The jvmtest. class file is a bytecode decompiled by running the javap-verbose jvmtest. class command

public class com.jvm.test.JvmTest minor version: 0 major version: 52 flags: ACC_PUBLIC, ACC_SUPER Constant pool: #2 = Class #29 // com/jvm/test/JvmTest$Obj #3 = Methodref #2.#30 // com/jvm/test/JvmTest$Obj."<init>":(Lcom/jvm/test/JvmTest$1;) V #4 = Methodref #2.#31 // com/jvm/test/JvmTest$Obj.access$102:(Lcom/jvm/test/JvmTest$Obj; I)I #5 = Methodref #2.#32 // com/jvm/test/JvmTest$Obj.access$202:(Lcom/jvm/test/JvmTest$Obj; F)F #6 = Methodref #2.#33 // com/jvm/test/JvmTest$Obj.testAB:()I ... #28 = NameAndType #20:#21 // "<init>":()V #29 = Utf8 com/jvm/test/JvmTest$Obj #30 = NameAndType #20:#46 // "<init>":(Lcom/jvm/test/JvmTest$1;) V #31 = NameAndType #47:#48 // access$102:(Lcom/jvm/test/JvmTest$Obj; I)I #32 = NameAndType #49:#50 // access$202:(Lcom/jvm/test/JvmTest$Obj; F)F #33 = NameAndType #51:#52 // testAB:()I { public com.jvm.test.JvmTest(); descriptor: ()V flags: ACC_PUBLIC Code: stack=1, locals=1, args_size=1 0: aload_0 1: invokespecial #1 // Method java/lang/Object."<init>":()V 4: return LineNumberTable: line 3: 0 public static void main(java.lang.String[]); descriptor: ([Ljava/lang/String;)V flags: ACC_PUBLIC, ACC_STATIC Code: stack=3, locals=3, args_size=1 0: new #2 // class com/jvm/test/JvmTest$Obj 3: dup 4: aconst_null 5: invokespecial #3 // Method com/jvm/test/JvmTest$Obj."<init>":(Lcom/jvm/test/JvmTest$1;)V 8: astore_1 9: aload_1 10: bipush 10 12: invokestatic #4 // Method com/jvm/test/JvmTest$Obj.access$102:(Lcom/jvm/test/JvmTest$Obj;I)I 15: pop 16: aload_1 17: fconst_1 18: invokestatic #5 // Method com/jvm/test/JvmTest$Obj.access$202:(Lcom/jvm/test/JvmTest$Obj;F)F 21: pop 22: aload_1 23: invokevirtual #6 // Method com/jvm/test/JvmTest$Obj.testAB:()I 26: istore_2 ... 52: return LineNumberTable: Line 6: 9 line 7: 16 line 8: 22 line 9: 27 line 10: 52 }Copy the code
3.3.3 Bytecode execution

The program counter records the address of the bytecode instruction currently executed, the local variable table records the local variables in the method, and the operand stack is the variable operated by the current instruction.
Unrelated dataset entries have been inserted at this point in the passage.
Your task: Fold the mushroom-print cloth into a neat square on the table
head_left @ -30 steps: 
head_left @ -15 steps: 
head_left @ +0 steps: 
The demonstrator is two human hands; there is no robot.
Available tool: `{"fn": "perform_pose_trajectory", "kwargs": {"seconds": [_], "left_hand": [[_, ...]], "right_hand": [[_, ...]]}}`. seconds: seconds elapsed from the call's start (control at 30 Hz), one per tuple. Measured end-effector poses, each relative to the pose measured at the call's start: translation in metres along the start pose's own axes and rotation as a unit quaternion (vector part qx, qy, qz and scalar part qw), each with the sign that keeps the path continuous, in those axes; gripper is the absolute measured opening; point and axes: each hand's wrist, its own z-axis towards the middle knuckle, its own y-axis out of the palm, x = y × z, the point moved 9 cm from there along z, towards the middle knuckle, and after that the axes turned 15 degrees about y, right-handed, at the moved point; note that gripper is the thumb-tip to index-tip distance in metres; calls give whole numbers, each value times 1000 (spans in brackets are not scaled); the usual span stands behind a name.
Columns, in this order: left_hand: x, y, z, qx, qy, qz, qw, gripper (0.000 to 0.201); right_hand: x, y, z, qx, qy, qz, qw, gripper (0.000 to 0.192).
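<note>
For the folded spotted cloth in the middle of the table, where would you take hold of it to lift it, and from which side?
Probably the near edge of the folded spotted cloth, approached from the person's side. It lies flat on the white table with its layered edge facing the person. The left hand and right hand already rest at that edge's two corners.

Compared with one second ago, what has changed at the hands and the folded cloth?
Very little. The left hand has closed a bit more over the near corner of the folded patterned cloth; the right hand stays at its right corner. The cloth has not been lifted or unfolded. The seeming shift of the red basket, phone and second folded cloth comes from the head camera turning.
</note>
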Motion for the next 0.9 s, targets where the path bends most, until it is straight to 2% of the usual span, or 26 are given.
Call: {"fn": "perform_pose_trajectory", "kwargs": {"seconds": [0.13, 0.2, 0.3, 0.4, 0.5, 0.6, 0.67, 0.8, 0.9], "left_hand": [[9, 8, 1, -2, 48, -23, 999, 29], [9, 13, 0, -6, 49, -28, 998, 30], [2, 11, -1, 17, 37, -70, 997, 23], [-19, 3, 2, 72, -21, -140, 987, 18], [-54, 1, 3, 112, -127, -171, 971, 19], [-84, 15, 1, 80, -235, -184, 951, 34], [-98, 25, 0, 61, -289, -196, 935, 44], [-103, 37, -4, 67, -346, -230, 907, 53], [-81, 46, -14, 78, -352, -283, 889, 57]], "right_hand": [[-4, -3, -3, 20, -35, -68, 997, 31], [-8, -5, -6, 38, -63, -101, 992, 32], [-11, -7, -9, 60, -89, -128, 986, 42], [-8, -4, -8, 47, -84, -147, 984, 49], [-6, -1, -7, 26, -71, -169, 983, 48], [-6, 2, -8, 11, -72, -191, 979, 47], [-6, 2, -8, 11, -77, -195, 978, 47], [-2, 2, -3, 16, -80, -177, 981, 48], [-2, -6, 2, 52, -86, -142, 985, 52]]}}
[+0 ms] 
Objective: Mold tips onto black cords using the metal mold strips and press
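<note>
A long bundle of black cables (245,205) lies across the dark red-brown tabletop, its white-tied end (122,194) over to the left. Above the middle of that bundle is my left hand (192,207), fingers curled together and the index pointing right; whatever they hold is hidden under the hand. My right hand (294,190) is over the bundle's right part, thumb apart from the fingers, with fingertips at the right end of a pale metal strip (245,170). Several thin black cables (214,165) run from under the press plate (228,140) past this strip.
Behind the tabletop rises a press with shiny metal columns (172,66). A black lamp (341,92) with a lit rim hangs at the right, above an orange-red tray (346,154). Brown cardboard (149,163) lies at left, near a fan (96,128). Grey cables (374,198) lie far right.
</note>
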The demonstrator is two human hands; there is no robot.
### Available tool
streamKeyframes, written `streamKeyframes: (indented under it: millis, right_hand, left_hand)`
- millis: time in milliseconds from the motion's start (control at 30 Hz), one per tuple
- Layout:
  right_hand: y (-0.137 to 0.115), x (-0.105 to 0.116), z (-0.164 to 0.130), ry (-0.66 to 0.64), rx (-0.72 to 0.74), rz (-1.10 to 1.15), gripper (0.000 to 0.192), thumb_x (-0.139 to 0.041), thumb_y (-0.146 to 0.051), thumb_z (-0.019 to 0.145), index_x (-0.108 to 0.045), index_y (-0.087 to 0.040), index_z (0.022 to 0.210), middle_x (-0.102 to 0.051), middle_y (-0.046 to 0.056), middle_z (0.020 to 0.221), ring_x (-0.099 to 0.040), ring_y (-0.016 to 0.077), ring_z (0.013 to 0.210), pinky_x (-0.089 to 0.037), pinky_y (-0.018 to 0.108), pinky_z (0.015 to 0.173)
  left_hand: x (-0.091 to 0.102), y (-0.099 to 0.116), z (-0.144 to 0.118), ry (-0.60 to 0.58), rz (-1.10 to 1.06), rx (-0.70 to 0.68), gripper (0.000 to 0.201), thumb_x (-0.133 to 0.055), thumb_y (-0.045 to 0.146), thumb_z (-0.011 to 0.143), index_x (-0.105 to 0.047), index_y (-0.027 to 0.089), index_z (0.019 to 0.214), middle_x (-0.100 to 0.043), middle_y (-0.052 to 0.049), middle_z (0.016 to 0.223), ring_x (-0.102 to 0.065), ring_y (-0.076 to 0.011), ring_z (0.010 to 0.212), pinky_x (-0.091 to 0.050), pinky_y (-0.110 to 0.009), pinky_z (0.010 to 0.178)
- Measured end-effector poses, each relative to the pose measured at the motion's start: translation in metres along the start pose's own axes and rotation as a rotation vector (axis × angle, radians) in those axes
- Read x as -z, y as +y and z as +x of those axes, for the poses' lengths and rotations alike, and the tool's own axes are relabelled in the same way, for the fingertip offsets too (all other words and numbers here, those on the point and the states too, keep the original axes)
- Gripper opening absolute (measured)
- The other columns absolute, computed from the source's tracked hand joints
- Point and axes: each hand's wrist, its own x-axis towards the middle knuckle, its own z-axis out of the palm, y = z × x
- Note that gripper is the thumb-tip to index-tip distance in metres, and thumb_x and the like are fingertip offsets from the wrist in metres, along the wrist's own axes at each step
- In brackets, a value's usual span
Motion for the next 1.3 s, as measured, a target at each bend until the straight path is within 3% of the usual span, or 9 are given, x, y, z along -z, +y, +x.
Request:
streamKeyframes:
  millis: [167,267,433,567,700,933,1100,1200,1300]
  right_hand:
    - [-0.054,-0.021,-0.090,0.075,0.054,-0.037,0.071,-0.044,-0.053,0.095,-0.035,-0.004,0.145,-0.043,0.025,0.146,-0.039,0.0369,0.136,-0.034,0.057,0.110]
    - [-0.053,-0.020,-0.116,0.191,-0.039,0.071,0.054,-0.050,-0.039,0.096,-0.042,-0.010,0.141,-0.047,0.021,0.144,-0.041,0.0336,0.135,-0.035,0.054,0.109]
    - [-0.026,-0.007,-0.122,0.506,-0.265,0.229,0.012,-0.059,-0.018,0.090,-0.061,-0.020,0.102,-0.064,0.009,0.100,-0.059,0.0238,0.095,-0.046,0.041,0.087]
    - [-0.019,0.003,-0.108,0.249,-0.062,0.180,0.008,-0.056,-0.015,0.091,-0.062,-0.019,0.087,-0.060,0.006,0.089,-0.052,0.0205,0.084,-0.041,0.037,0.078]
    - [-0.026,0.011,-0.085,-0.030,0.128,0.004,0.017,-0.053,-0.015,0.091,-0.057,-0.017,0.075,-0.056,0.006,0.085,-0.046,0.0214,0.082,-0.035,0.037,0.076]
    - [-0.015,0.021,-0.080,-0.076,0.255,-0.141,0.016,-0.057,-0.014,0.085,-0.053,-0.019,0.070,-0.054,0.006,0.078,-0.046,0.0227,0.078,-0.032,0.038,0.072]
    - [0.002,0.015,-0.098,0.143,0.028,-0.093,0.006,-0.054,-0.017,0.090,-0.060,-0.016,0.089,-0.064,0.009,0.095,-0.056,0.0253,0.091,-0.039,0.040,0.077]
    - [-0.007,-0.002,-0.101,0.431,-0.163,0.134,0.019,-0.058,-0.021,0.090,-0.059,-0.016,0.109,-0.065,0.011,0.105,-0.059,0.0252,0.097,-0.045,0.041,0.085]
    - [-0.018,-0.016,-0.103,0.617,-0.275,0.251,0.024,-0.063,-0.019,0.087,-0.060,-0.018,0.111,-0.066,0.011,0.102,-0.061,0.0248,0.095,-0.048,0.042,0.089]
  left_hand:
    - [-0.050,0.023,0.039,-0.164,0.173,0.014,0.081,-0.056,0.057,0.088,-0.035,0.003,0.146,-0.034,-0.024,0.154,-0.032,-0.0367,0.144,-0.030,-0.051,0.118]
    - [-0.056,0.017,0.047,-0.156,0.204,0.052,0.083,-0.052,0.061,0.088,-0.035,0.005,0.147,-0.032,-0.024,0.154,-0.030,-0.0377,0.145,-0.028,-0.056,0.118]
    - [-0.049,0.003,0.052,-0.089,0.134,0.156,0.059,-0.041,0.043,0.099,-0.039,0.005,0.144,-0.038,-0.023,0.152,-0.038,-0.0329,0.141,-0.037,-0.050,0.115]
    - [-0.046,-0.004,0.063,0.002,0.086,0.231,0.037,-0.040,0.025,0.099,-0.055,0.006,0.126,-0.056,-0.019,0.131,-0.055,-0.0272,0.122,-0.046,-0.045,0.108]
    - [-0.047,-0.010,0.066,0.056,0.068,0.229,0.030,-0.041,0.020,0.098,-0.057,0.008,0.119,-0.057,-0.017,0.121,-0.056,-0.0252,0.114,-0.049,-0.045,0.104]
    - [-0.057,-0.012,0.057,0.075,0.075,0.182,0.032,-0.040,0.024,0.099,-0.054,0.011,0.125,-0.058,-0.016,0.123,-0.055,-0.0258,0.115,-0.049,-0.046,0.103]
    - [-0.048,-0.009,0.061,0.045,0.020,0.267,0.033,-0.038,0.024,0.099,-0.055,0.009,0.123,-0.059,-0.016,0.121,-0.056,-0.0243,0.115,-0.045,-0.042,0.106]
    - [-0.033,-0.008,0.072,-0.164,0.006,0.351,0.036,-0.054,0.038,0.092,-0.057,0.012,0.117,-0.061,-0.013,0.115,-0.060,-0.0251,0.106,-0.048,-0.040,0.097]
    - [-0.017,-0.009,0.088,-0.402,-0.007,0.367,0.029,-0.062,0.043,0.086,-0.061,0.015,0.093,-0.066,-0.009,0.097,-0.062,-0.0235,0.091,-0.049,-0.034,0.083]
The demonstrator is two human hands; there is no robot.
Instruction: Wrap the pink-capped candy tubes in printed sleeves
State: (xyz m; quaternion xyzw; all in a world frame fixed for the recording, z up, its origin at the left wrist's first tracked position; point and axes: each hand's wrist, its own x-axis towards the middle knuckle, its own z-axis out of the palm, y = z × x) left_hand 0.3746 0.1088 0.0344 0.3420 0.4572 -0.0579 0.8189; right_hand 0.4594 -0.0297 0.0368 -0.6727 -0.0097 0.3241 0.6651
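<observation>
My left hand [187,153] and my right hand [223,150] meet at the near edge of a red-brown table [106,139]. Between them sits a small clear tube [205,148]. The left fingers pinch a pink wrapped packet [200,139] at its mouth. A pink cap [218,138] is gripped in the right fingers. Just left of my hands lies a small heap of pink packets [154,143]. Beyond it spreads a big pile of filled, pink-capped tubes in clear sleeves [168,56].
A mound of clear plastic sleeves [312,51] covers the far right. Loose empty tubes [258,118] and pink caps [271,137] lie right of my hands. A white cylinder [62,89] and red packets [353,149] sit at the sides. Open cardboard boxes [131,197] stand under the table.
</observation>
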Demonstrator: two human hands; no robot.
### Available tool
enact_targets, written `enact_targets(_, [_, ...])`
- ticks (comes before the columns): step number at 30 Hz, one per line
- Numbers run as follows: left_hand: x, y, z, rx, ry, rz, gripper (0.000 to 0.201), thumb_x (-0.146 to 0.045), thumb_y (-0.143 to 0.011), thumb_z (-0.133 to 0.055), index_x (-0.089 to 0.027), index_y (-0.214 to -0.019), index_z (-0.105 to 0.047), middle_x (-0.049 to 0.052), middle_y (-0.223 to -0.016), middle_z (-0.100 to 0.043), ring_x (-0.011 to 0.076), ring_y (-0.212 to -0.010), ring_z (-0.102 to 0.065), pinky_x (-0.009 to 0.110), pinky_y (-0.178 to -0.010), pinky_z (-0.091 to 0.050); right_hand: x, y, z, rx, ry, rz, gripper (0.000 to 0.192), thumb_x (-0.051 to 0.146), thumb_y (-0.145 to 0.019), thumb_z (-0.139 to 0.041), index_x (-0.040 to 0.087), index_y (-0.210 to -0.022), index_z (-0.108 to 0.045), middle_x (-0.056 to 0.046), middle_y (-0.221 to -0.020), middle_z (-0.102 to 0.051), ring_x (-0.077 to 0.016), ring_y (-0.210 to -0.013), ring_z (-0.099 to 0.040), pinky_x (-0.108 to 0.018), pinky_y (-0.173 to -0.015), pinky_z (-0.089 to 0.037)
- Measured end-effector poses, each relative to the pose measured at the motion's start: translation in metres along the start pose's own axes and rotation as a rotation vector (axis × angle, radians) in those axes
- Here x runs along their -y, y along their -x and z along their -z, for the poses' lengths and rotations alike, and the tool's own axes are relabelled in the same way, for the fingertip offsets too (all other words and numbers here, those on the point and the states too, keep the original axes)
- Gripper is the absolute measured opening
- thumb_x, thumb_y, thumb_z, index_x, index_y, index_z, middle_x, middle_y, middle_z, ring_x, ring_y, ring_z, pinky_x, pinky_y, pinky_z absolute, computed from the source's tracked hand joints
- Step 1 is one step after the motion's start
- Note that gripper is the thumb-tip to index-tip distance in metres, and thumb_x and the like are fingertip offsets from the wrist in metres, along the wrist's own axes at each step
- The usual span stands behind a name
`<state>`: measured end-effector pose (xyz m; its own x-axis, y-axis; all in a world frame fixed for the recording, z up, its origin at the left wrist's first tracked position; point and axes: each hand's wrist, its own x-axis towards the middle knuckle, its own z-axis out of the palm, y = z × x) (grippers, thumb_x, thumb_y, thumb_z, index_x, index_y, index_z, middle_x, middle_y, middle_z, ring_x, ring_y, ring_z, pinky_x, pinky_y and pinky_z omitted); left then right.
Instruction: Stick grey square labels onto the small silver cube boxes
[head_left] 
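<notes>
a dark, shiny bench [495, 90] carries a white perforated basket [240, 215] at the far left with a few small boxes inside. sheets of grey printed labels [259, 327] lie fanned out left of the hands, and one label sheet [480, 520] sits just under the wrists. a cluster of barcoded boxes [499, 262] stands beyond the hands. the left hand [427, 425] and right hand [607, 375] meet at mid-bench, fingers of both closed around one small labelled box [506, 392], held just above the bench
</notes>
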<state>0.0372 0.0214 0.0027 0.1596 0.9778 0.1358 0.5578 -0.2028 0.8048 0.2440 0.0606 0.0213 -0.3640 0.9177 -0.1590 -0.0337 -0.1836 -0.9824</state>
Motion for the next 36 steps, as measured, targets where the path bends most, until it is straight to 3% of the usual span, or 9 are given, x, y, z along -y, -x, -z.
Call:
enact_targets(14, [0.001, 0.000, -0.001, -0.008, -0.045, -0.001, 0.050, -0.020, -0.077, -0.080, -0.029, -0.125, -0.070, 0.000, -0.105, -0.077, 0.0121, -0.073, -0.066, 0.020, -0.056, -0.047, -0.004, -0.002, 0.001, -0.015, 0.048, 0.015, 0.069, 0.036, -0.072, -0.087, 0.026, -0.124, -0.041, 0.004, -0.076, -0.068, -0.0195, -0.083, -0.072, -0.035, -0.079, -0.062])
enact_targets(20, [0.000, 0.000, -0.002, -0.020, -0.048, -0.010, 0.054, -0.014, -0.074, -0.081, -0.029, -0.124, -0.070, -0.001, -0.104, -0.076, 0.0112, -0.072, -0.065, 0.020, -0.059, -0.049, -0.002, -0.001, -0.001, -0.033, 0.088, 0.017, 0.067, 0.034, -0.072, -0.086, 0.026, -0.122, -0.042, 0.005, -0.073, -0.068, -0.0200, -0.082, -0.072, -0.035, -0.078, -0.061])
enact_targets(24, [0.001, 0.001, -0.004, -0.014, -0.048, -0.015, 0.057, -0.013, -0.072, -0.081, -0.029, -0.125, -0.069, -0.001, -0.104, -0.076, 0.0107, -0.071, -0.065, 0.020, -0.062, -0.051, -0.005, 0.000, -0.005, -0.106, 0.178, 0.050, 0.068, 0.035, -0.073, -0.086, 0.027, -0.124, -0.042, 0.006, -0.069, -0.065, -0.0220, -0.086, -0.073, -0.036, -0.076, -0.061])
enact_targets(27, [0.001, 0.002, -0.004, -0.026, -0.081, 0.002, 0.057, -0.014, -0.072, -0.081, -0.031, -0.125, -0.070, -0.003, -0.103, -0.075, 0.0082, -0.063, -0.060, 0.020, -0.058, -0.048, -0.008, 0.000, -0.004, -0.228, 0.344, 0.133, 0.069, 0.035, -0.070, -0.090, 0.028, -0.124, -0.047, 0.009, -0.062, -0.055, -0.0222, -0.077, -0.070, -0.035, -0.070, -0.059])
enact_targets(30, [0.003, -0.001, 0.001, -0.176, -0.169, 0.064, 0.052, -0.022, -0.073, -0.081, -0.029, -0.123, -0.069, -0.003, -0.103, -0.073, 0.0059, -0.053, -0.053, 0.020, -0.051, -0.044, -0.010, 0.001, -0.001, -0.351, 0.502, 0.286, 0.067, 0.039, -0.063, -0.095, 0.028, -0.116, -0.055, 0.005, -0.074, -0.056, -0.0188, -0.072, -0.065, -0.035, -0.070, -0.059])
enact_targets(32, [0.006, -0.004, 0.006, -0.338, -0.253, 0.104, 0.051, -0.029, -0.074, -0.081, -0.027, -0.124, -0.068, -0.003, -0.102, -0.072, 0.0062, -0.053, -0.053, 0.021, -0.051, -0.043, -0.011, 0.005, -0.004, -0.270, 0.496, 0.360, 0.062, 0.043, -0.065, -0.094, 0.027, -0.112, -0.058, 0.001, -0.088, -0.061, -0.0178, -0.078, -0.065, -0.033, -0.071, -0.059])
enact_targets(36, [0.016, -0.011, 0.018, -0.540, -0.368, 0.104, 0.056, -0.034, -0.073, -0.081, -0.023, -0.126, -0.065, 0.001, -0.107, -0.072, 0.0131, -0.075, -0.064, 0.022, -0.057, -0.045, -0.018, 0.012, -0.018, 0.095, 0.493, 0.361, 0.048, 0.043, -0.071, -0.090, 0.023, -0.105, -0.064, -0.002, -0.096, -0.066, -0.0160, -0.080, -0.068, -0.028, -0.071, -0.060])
The change process of each data area is as follows:

    1. Execute the instruction with offset address 0:

    1. Execute the instruction with offset address 3:

    1. Execute instruction with offset address 5:

    1. Execute instruction with offset address 8:

    1. Execute the instruction with offset address 9:

    1. Execute the instruction with offset address 10:

    1. Execute instruction with offset address 12:

    1. Execute the instruction with offset address 15:

Conclusion: This paper explained the Java objects in the virtual machine structure, create and access, at this point, we of the virtual machine object in memory has a clear understanding of the forms of combining demonstration example, parse and execute virtual machine bytecode instructions, on how to access and use the object had the further understanding, mastery of the knowledge, To our development will have a great help, I hope this article can unlock the mystery of the virtual machine world for you.